Segment Open

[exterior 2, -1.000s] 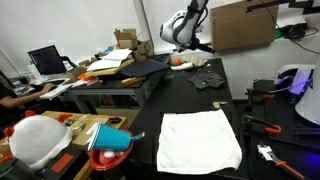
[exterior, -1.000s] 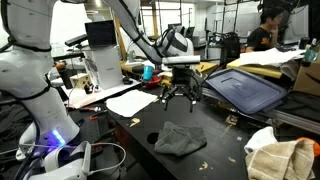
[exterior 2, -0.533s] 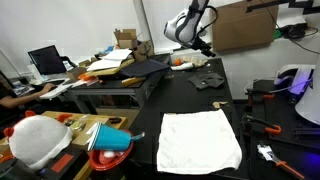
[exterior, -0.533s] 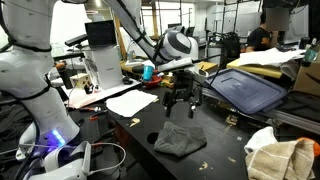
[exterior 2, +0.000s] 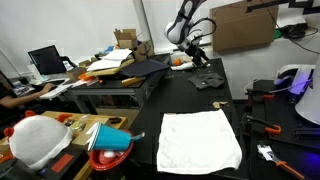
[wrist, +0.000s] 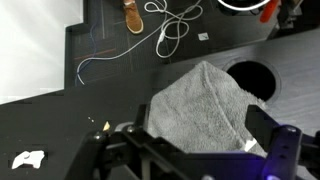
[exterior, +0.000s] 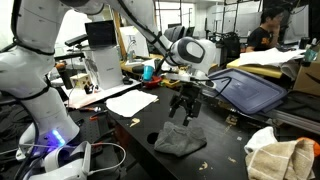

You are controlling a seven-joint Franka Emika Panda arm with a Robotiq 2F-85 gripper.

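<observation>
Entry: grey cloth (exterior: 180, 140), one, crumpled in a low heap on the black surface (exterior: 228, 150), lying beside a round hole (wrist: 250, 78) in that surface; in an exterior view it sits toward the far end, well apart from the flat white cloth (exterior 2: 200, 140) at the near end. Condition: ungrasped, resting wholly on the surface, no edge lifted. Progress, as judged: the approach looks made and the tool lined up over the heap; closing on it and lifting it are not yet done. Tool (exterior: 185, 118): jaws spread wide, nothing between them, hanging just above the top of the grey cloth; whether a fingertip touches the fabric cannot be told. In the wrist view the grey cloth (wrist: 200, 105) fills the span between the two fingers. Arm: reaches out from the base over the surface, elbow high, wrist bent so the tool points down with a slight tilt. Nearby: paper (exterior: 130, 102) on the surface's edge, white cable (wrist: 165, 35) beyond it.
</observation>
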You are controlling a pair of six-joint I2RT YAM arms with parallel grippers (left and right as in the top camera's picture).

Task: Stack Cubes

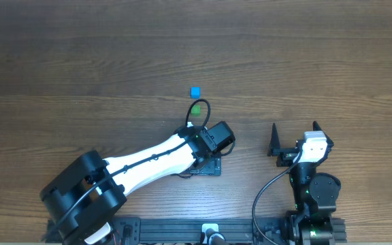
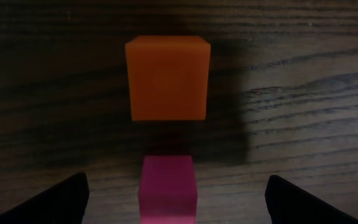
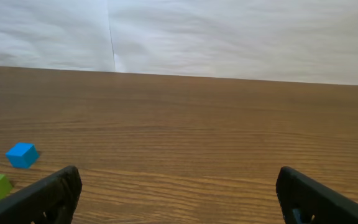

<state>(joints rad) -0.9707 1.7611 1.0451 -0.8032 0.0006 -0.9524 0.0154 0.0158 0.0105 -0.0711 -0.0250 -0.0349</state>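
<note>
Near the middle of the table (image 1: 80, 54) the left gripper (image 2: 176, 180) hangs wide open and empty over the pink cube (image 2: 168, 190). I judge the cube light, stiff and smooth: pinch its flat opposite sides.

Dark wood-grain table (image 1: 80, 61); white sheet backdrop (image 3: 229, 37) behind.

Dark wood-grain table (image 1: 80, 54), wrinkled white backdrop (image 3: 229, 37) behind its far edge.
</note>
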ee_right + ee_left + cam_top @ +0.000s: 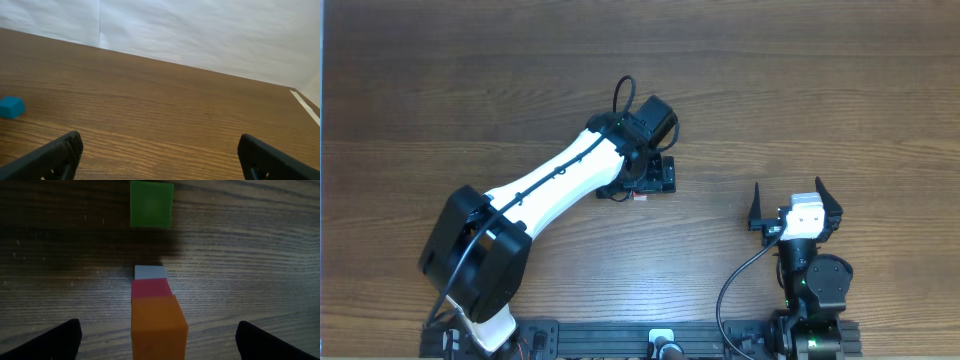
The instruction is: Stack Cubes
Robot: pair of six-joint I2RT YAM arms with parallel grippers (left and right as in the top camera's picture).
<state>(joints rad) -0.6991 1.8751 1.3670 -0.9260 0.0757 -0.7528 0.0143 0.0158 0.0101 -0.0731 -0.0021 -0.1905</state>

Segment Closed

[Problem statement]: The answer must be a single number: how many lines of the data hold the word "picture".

[Response for this exercise]: 2